Парни - Кочин Николай Иванович 11 стр.


— Угу! — опять сказал Иван.

— А я вот теперь и не знаю, какую сторону держать. Да, брат, вот как бывает!

— Угу! — снова произнес Иван.

«Оставлю его, не в духе что-то, — подумал Мозгун. — Мужицкая утроба», — и добавил напоследок:

— Ну а как кормили там тебя?

— Кормили-то — лучше не надо. Народ там гладкий. Финтит-винтит, под вечер под крендель с барышнями в кины ходит. А ребятишек там малая малость. Всю Москву изошел, одного мальца узрил. Торговал он папиросами с руки, — наверно, беженец с прочего города.

— А почему это тебя волнует? К чему это та сказал?

— А так. К слову пришлось — и сказал.

— не понравилась Москва, стало быть.

— Насчет чего?

— Вообще.

— Вообще только глупая баба пустомелет.

Мозгун задал еще несколько вопросов. На них также однословно ответил Иван, ежась, отворачиваясь.

А когда они расстались и Мозгуй уже достиг заводских ворот и задержался около выходной и оглянулся, Иван тоже обернулся в это время. Тогда Мозгун крикнул:

— Вредное-то насекомое — это кто же?

— Сам знаешь, — ответил Иван, махнул рукой и добавил: — А ты брось, не кумекай много-то. Не дивись. Так, не знай отчего, пошли у меня эти думы очень тугие.

Глава XIII

«КОРОШ»

О соревновании было объявлено за неделю до того, как в «Автогиганте» Иван увидал свой портрет и два других рядом: рабочего американца и еще старого каменщика, которого он не знал. Там же писалось, что укладкой кирпича иностранец будет демонстрировать свой метод, Иван — метод ЦИТа, а каменщик — свой, дедовский.
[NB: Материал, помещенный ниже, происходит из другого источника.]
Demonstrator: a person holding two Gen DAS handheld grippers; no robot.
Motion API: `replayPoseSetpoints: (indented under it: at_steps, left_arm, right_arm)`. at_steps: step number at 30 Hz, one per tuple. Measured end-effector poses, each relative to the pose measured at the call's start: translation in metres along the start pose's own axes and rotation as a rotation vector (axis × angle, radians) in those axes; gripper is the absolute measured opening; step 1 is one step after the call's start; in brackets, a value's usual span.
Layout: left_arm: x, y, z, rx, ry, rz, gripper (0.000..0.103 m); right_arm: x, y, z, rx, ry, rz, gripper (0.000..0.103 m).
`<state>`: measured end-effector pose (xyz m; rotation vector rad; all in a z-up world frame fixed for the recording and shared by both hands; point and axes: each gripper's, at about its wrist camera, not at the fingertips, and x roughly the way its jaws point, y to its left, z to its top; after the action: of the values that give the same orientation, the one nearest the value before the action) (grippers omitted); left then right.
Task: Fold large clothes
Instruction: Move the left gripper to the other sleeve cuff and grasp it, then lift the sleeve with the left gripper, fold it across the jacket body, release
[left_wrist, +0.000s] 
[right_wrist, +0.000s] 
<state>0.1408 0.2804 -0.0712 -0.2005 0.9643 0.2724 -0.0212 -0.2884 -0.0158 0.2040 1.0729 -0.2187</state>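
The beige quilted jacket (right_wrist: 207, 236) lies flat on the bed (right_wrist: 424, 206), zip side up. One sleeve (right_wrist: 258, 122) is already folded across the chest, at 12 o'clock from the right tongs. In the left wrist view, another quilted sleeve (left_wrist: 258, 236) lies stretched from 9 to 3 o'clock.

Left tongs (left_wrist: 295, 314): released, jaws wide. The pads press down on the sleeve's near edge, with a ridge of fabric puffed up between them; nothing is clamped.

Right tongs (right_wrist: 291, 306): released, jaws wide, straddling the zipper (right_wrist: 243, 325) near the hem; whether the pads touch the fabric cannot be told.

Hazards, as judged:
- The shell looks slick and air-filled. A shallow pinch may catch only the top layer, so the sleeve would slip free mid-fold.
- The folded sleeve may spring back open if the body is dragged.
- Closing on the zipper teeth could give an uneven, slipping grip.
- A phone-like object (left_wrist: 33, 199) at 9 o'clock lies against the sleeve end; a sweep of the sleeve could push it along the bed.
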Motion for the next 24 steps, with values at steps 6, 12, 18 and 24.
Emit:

Иван очень тревожился, каждый день читал московские свои записи в блокноте о приемах кладки и на соцгороде после занятий оставался для упражнений.

Он пытал всякое орудие: и американскую кальму, и обыкновенную российскую лопатку. Цитовский метод использовал американский прием с некоторыми поправками. Последний допускал перевязку из пяти ложковых и одного тычкового рядов, а заготовка кирпичей производилась самими рабочими в моменты кладки. Это ЦИТу и не нравилось: он еще больше дифференцировал труд.

Иван пробовал делать всяко. Без кальмы, казалось ему, дело идет спорее, а потому последние дни перед выступлением он оперировал только с шайкой. Набирал ею раствор, опрокидывал содержимое на стену, подготовляя одним движением «постель» для нескольких кирпичей. И не прибегал к помощи кальмы: скользя по «постели» кирпичом, подводил его в «присык» к другому; так из собранного кирпичом раствора получался сам собою поперечный шов.

Близился день соревнования. Иван мрачнел, перестал крепко спать, а утром, когда ожидаемый день настал, без завтрака ушел на корпус соцгорода и проделал репетицию кладки в невесть который раз. В десять минут при готовом материале он уложил две сотни кирпичей, как и в прежние дни. Это успокоило его. «Главное, молодцы, — не азаргиться», — вспоминал он слова своего учителя Шидловского. Иван промучился ожиданием до полудня. Даже звенело в голове; этого уж никогда с ним не случалось.

Как только народ запрудил пространство у воздвигаемых корпусов соцгорода, Иван явился туда и тотчас же столкнулся с артельщиком «Аллилуйя», прозванным так за манеру выставлять свою бригаду стариков везде первой, а пуще в тех случаях, когда раздавались премии. Старики — те на молодых глядели косо, с прежними инструментами никак расставаться не хотели. Иван поздоровался с ними невесело и отошел к американцу Сайкинену. Этот стоял одетый во все меховое, обут был в высокие валенки и улыбался Ивану, говоря:

— Сздрастуй… Нарот много… ай-ай, вам первым да-вайт.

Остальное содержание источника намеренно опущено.